● Exercise brief: When the word "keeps" shows up in a line of the data below, copy that whole line.

● Collected material:
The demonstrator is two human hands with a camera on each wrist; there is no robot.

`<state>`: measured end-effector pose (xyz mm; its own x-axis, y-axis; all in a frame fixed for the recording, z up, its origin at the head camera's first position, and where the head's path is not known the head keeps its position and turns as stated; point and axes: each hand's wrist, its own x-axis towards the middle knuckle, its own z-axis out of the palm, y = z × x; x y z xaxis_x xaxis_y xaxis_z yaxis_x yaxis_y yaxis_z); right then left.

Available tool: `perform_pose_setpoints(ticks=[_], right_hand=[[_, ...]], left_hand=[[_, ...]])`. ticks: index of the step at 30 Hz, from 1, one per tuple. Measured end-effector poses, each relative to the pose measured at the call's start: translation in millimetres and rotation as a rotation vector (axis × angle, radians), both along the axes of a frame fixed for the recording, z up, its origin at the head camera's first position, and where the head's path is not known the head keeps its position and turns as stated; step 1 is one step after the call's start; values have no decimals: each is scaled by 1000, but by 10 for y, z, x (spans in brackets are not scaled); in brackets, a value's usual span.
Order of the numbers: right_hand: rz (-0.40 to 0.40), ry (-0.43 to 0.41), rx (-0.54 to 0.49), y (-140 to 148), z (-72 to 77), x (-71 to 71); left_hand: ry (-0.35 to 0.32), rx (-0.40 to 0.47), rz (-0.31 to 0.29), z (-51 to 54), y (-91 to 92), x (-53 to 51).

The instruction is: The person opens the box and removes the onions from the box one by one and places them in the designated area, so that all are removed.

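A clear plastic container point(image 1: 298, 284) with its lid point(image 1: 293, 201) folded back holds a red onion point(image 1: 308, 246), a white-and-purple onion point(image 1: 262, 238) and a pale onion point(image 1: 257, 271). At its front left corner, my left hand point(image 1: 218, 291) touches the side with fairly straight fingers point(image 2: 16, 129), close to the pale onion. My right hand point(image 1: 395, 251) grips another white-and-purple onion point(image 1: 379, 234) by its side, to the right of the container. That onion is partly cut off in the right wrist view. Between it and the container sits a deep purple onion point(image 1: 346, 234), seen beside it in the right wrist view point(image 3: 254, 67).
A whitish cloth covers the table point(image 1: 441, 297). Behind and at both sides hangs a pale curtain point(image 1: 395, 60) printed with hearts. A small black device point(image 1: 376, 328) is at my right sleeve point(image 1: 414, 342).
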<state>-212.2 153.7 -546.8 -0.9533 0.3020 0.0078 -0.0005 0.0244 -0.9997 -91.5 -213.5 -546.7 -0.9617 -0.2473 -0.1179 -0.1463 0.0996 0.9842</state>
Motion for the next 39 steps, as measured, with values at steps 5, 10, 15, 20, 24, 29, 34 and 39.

● Reply:
`<state>`: measured end-effector pose (xyz mm; its own x-axis, y-axis; all in a frame fixed for the recording, z up, its origin at the head camera's first position, and where the head's path is not known the head keeps its position and turns as stated; point and axes: each hand's wrist, its own x-axis towards the middle knuckle, its own z-axis out of the palm, y = z × x; x y z xaxis_x xaxis_y xaxis_z yaxis_x yaxis_y yaxis_z); right then left.
Available tool: `perform_pose_setpoints(ticks=[_], right_hand=[[_, ...]], left_hand=[[_, ...]])`. ticks: index of the step at 30 Hz, from 1, one per tuple. Measured end-effector poses, each relative to the pose measured at the call's start: translation in millimetres and rotation as a rotation vector (axis × angle, radians), both along the axes of a frame fixed for the recording, z up, its origin at the head camera's first position, and where the head's path is not known the head keeps its position and turns as stated; step 1 is one step after the call's start; values have no decimals: each is scaled by 1000, but by 10 for y, z, x (spans in brackets are not scaled); in brackets, a value's usual span.

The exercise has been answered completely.